Les bénéficiaires, ajoute encore Claude Wiseler, sont les associations d'immeubles à appartements et les communautés/copropriétés de propriétaires d'appartements. L'immeuble doit être soumis à un audit avant qu'une demande d'aide soit introduite. Le projet de rénovation doit être conforme à l'audit et mener à une réduction de la consommation énergétique d'au moins 20 %. Le taux d'aide peut varier de 15 % à 35 %, selon les économies d'énergie réalisées. A titre d'exemple, pour obtenir une aide de 35 % des dépenses effectives, une économie d'énergie de 50 % doit être réalisée.

Selon le ministre, un comité ("implementing committee"), dans lequel le ministère du Développement durable et des infrastructures - Département de l'environnement est représenté, a été mis en place pour suivre la mise en œuvre du projet GIS.

Le projet en question renforce un programme de prêts existant ("Renovation Loan for Apartment Buildings") mis en place en mai 2009, et cofinancé par le CEB (Council of European Development Bank) et les fonds structurels européens. Dans le cadre de ce programme, des associations et communautés de propriétaires de maisons à appartements reçoivent des prêts à long terme et à taux réduits.

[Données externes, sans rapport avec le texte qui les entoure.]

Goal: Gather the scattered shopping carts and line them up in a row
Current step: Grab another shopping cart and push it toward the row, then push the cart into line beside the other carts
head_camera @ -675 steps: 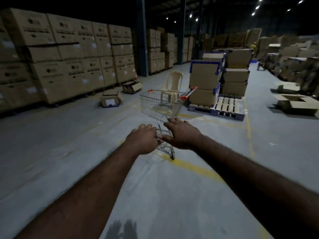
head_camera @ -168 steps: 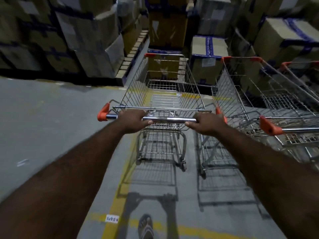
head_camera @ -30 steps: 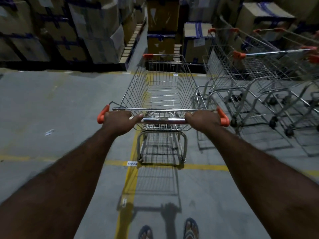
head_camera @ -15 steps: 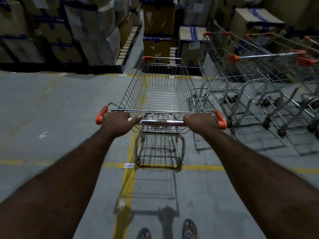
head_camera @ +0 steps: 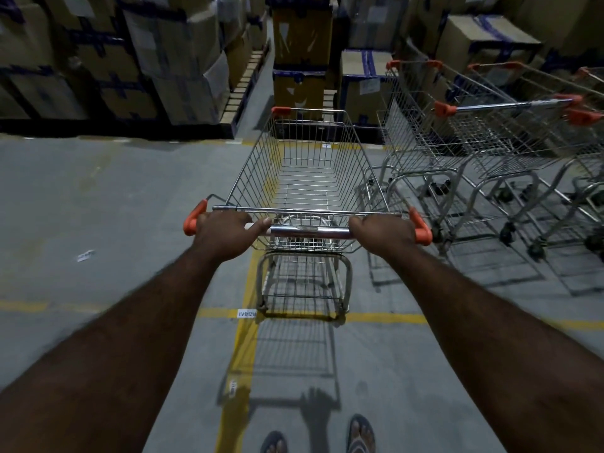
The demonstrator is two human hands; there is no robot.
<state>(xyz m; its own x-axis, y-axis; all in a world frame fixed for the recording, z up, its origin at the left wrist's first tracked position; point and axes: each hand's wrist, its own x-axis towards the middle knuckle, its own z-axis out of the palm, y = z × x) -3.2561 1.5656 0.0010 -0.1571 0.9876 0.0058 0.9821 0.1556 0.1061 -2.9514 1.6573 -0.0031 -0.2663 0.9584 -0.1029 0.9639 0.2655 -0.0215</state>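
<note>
An empty wire shopping cart [head_camera: 307, 171] with orange corner caps stands straight ahead of me on the grey floor. My left hand [head_camera: 222, 235] grips the left end of its metal handle bar [head_camera: 307, 231], and my right hand [head_camera: 382, 233] grips the right end. To the right, several more empty carts stand side by side: the nearest cart [head_camera: 421, 132] and a cart further right [head_camera: 523, 125]. A gap of floor separates my cart from the nearest one.
Stacked cardboard boxes on pallets [head_camera: 163, 60] fill the back left and the back wall [head_camera: 304, 60]. Yellow floor lines [head_camera: 242, 322] cross under the cart. A floor label [head_camera: 246, 313] and a paper scrap [head_camera: 85, 255] lie nearby. My sandalled feet [head_camera: 359, 434] show at the bottom.
Over the last second the row of carts has shifted slightly left and nearer in view. Both hands have stayed on the handle bar.
</note>
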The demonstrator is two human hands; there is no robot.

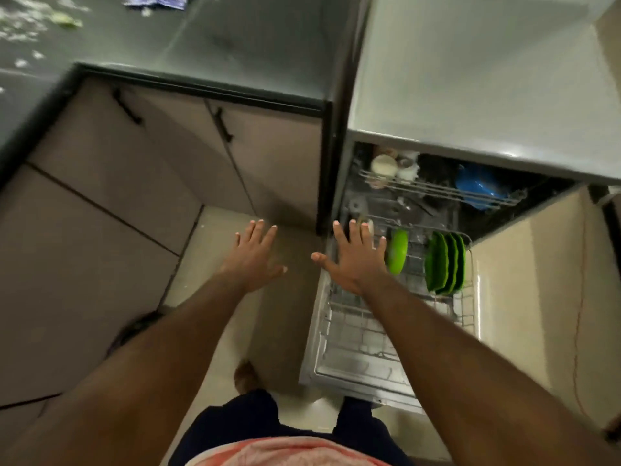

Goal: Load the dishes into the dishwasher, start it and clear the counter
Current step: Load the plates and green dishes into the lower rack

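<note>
The dishwasher (339, 169) stands open at the right, its door (314, 358) folded down. Its lower rack (467, 311) is pulled out and holds a green bowl (398, 252) and several green plates (445, 264) standing on edge. The upper rack (437, 191) carries a blue dish (477, 186) and pale cups (384, 164). My right hand (356, 260) hovers over the left end of the lower rack, fingers spread, holding nothing. My left hand (257, 255) is stretched out over the floor beside the dishwasher, fingers straight and empty.
A dark counter (235, 45) runs along the top left with food scraps (30, 21) and a blue wrapper (156, 1) on it. Beige cabinet doors (100, 183) with black handles stand below. A pale surface (470, 79) tops the dishwasher. My bare foot (247, 376) is on the tiled floor.
</note>
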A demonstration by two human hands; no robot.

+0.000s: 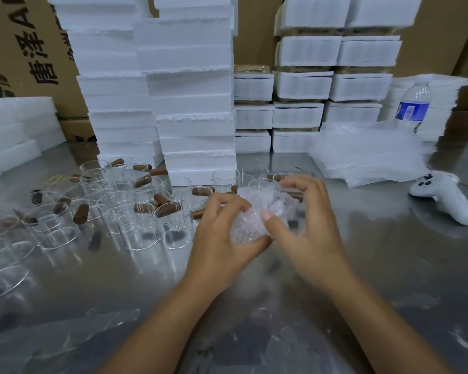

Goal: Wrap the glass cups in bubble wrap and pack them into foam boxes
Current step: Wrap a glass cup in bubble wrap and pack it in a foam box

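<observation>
Centre of the table [389,265], just above its surface: a crumpled bubble-wrap bundle [256,211], and the wrap hides whatever is inside. The left hand [222,233] cups it from below and the side, fingers curled over the top edge. The right hand [311,222] closes in from the other side, thumb pressed into the wrap, fingers arched over the far end. Just behind and out to the left stand bare glass cups [114,211] with brown wooden handles, crowded together, some touching. Behind them rise tall stacks of white foam boxes [192,103]. To the right, a loose pile of bubble wrap sheets [368,155], a water bottle [414,106] behind it, and a white controller [443,195] lying near the table's right side. Cardboard boxes [25,49] line the back.
</observation>
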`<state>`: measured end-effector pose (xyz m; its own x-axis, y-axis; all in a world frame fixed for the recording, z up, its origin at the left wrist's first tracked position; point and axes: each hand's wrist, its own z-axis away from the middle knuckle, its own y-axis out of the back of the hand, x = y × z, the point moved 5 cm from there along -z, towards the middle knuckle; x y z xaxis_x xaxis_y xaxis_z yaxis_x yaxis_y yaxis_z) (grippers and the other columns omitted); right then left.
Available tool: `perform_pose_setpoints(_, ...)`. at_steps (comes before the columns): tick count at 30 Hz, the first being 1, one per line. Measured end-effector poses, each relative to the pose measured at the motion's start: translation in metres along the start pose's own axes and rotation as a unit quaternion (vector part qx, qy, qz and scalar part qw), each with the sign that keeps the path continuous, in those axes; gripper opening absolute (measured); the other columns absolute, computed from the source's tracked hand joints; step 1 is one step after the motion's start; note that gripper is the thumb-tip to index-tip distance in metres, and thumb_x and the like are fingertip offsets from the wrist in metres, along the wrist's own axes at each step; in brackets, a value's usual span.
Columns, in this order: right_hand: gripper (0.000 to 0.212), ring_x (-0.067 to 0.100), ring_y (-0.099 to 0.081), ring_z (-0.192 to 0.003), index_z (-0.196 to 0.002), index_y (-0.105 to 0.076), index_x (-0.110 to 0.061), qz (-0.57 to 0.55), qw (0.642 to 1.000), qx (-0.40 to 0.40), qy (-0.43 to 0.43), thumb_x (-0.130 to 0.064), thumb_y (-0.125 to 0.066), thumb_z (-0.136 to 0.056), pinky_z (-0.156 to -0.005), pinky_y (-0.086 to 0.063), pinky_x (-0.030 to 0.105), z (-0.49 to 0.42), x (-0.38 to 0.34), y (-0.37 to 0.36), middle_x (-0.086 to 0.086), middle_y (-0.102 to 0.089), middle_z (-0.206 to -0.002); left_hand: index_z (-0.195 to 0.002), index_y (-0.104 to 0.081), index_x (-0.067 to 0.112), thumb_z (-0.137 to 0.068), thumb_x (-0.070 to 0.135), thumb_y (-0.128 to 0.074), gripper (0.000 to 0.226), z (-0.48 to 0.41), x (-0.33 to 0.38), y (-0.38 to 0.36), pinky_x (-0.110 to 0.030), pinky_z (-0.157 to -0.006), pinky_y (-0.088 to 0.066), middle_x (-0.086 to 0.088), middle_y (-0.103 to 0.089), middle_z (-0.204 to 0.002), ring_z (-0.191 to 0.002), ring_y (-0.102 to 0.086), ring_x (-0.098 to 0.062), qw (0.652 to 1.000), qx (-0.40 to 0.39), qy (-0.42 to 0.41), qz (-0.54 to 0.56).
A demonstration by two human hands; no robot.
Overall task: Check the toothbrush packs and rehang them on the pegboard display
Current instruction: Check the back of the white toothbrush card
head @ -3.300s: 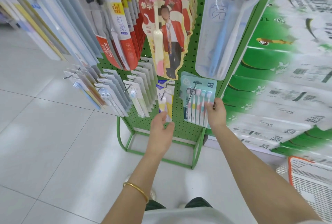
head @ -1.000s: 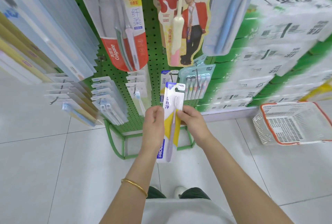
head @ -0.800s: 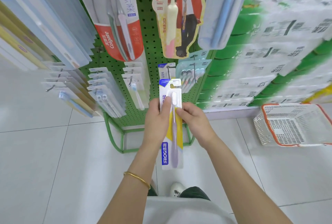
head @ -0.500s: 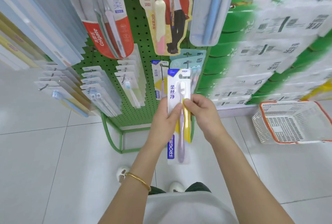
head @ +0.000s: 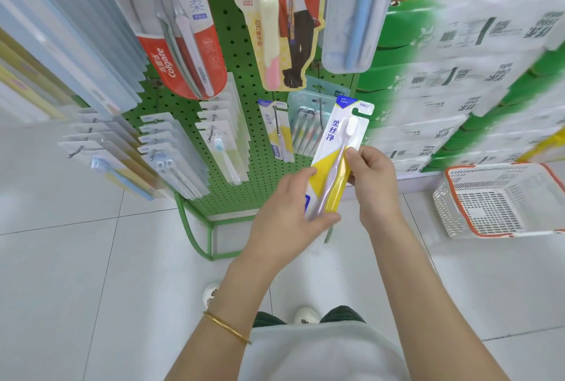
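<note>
Hanging packs (head: 171, 151) crowd pegboard (head: 244, 188), floor (head: 91, 273) open

Both hands hold one toothbrush pack (head: 335, 148) in front of a green pegboard (head: 244, 75), tilted with its hang hole up and to the right. The left hand (head: 287, 212) grips its lower end, and the right hand (head: 371, 172) pinches its right edge midway. More packs hang on the board's hooks. A white basket (head: 501, 200) with an orange rim sits on the tiled floor (head: 76, 258) at right.

Glossy plastic toothbrush pack (head: 337, 148), perforated green metal pegboard (head: 244, 75)
</note>
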<state>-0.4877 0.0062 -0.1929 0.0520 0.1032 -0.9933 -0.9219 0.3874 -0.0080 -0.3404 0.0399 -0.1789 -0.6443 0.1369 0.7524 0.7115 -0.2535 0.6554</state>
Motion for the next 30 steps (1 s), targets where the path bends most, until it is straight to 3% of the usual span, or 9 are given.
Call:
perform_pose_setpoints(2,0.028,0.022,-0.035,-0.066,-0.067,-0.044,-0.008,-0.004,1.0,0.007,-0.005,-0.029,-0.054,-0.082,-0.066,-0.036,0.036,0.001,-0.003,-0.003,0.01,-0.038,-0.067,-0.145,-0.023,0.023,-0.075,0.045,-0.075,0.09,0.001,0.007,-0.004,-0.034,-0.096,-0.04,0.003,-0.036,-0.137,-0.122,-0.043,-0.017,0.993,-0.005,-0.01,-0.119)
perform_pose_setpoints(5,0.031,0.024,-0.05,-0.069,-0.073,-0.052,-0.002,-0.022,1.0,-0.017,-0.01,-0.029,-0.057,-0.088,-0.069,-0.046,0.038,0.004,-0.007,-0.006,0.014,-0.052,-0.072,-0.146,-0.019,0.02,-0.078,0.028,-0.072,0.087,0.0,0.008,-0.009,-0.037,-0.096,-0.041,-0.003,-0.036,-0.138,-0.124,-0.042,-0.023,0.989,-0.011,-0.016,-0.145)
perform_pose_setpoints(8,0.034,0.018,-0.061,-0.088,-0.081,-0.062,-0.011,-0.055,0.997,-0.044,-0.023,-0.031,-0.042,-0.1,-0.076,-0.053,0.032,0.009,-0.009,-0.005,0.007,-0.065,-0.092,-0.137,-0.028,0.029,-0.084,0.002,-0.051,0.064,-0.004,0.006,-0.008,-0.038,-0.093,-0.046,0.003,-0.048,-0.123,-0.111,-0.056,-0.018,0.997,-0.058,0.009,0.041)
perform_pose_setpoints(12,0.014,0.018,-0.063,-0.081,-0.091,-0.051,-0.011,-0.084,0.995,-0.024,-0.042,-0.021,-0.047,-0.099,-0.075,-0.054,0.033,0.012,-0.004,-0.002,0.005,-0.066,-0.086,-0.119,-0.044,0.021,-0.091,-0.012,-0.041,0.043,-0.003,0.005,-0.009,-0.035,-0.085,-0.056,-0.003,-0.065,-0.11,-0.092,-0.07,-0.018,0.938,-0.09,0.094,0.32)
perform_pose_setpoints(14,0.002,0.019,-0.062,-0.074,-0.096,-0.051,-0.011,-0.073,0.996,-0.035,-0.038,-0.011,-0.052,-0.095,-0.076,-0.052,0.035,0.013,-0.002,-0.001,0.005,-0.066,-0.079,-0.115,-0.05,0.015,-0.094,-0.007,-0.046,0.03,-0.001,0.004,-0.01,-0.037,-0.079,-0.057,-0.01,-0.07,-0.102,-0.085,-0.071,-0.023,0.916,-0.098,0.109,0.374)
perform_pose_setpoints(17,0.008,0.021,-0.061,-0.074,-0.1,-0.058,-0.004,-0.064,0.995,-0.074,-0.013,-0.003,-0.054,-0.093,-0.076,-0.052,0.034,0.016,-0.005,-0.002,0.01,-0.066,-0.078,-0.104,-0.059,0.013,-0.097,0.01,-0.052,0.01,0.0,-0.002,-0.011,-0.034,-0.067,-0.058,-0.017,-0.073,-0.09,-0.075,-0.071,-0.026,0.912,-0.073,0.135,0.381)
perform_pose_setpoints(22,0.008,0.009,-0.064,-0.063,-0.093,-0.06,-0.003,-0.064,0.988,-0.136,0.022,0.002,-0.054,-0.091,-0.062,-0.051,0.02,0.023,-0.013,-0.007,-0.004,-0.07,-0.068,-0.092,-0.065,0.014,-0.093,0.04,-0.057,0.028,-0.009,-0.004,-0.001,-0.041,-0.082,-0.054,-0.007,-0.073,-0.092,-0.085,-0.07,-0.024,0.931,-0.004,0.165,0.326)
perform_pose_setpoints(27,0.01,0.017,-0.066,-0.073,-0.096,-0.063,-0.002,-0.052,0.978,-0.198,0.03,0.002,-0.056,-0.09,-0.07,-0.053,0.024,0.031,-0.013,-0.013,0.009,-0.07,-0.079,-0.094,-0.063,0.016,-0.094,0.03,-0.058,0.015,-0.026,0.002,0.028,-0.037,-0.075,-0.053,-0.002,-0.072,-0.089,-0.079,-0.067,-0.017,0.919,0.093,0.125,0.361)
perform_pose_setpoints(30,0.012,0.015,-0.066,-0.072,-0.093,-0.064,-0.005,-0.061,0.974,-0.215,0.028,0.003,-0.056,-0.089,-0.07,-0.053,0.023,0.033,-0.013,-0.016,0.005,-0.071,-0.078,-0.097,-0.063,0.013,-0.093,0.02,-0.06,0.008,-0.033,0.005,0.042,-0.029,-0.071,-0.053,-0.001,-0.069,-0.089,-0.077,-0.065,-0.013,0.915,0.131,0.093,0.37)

Toutefois, concède Claude Wiseler, l'intérêt pour ce programme a été modeste dans la mesure où les requérants ont jusqu'à présent dû couvrir 15 % des dépenses par des capitaux propres. C’est ce qui explique à ses yeux pourquoi un nouveau programme d'aides est mis en place dans le cadre de la coopération avec le Luxembourg pour inciter davantage les propriétaires d'appartements à la rénovation de leurs immeubles souvent vétustes et datant de l'époque communiste.

800 000 tonnes de CO2 pourraient être économisées grâce au programme de rénovation de l’habitat qui sera financé avec les recettes provenant du transfert de droits d’émission avec le Luxembourg

Le programme de prêts et d'aides est géré par le "Credit and Export Guarantee Fund - Kredex", créé en 2001 par le ministère des Affaires Economiques estonien. Selon Claude Wiseler, il est estimé que plus de 800 000 tonnes de C02 pourront être économisées avec le programme de rénovation de 1'habitat que le gouvernement estonien compte entreprendre avec les recettes de 30 millions d'euros provenant du transfert de droits d'émission avec le Luxembourg.

Claude Wiseler reconnaît toutefois ne pas pouvoir indiquer à combien de AAU correspond ce transfert, le gouvernement estonien ne souhaitant pas divulguer ces informations. Mais il précise cependant qu’il n'y a pas de commissions ou autres frais supplémentaires qui ont dû être payés au gouvernement estonien.

Le député demandait enfin au ministre s’il était "véridique" qu’il se serait "félicité de l'achat de ces certificats hot air estoniens" lors d'une réunion du comité interministériel en charge du projet, et s’il entendait poursuivre dans cette voie, vu le prix apparemment bon marché du "hot air". Sur ce dernier point, le ministre précise ne pas avoir participé aux réunions du comité interministériel en question, dont les membres sont des fonctionnaires représentant différents départements ministériels.